First, you must get out of the mindset that more exercise is better.  The quality and intensity of exercise is what generates results, not volume. The only thing exercise can produce directly is injury. What we desire is what exercise can only indirectly produce in our bodies: an adaptive response to the stress we have placed upon it that leaves us stronger and with enhanced functional capability.
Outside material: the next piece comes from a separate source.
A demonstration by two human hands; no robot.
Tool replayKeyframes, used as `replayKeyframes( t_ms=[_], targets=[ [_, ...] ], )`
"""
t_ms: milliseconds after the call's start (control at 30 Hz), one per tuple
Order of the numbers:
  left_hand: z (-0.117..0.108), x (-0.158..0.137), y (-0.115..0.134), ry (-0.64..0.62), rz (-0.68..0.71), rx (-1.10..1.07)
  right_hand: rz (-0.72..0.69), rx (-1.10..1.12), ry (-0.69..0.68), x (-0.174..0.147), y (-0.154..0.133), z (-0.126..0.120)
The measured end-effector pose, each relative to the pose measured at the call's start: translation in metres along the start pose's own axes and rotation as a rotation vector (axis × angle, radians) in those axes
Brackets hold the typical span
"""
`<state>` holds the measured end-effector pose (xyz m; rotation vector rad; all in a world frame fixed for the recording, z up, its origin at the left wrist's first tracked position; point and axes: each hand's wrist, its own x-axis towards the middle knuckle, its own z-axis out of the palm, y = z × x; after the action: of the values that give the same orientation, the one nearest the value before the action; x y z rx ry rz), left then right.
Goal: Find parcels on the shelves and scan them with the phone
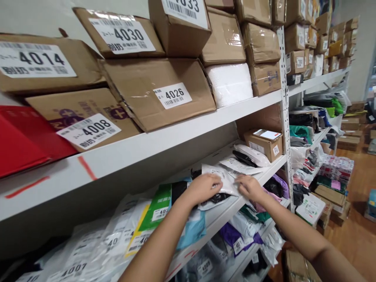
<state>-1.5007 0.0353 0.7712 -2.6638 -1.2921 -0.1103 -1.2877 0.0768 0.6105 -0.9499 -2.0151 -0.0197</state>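
1. Boxes (158, 94) with printed number labels are lined along the upper shelf (176, 135), and a red box (32, 137) is set at its left end.
2. Below, white packets (94, 239) are heaped on the lower shelf (219, 219), with a green and yellow packet (151, 219) laid closer to the hands.
3. The left hand (207, 188) is laid palm down on a white bag (227, 182), its fingers bent; whether the bag is pinched by them cannot be told.
4. The white bag is placed on the lower shelf, between the two hands. The step in hand is judged to be two-handed handling of this bag; for the next move, a sure hold on its edges seems to be called for, with its neighbours left undisturbed.
5. The right hand (249, 187) is held at the bag's right edge, its fingers curled and narrow; a firm grip cannot be confirmed.
6. Further right, a white parcel (255, 156) is set beside a small box (272, 148), on which a phone (266, 134) is rested.
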Motion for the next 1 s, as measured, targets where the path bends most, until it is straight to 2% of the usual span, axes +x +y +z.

The acute stress placed on the musculature during a proper strength training session, especially when sequentially worked to complete fatigue, sends a strong signal to your body that it must get stronger in order to ensure its survival the next time it faces such an event.  That adaptation isn’t instantaneous however and for all but the most genetically gifted it typically takes several days, usually between 4 and (yes) 14 with most doing best exercising on a weekly or bi-weekly basis.  If you introduce another stimulus before your body has a chance to synthesize a response to the last one you can short-circuit the adaptive process that leads to increases in muscle and strength.  At The Strongworks we carefully chart your progress and adjust volume and frequency accordingly to ensure you keep getting stronger.  Typically, as a subject becomes more advanced and able to work with greater intensity, the key to their progress is a reduction, not an increase in actual exercises performed.

It also helps to stop thinking that a goal of exercise should be to burn a lot of calories by way of the immediate energy expenditure of the activity.  As previously mentioned, no form of exercise does this well, with a few hundred calories all you can expect to burn after even hours spent monotonously sweating.  But the right kind of exercise (progressive, high-intensity strength training) can have a significant impact on your hormonal and metabolic systems and leave you burning more calories day in and day out.  This larger systemic change within your body will give you the long-term results you are looking for and give you greater latitude in your diet as you become a metabolically more efficient organism.  

Why move so slowly?

Because it is both safer and more effective.  When exercising it is imperative that you avoid placing excessive and injurious force on your joints.  Force is calculated as mass multiplied by acceleration.  By moving slowly and steadily we all but eliminate acceleration from the equation keeping your joints safe no matter how heavy the weight.  And acceleration not only damages joints, it temporarily unloads the muscles making the exercise easier.  (If you don’t believe this, see how many push-ups you can do at a brisk pace then try doing them very slowly for 10 seconds up, 10 seconds down.)  Our goal is to keep the targeted muscle under continuous load in order to efficiently exhaust their slow, medium and fast twitch motor units.  Moving slowly and, more importantly, at a consistent rate of speed is the best way to do this.  It also allows for visual confirmation and correction of form discrepancies that a faster cadence might obscure.  By moving very slowly you can work extremely hard without sacrificing safety no matter what your age or fitness level.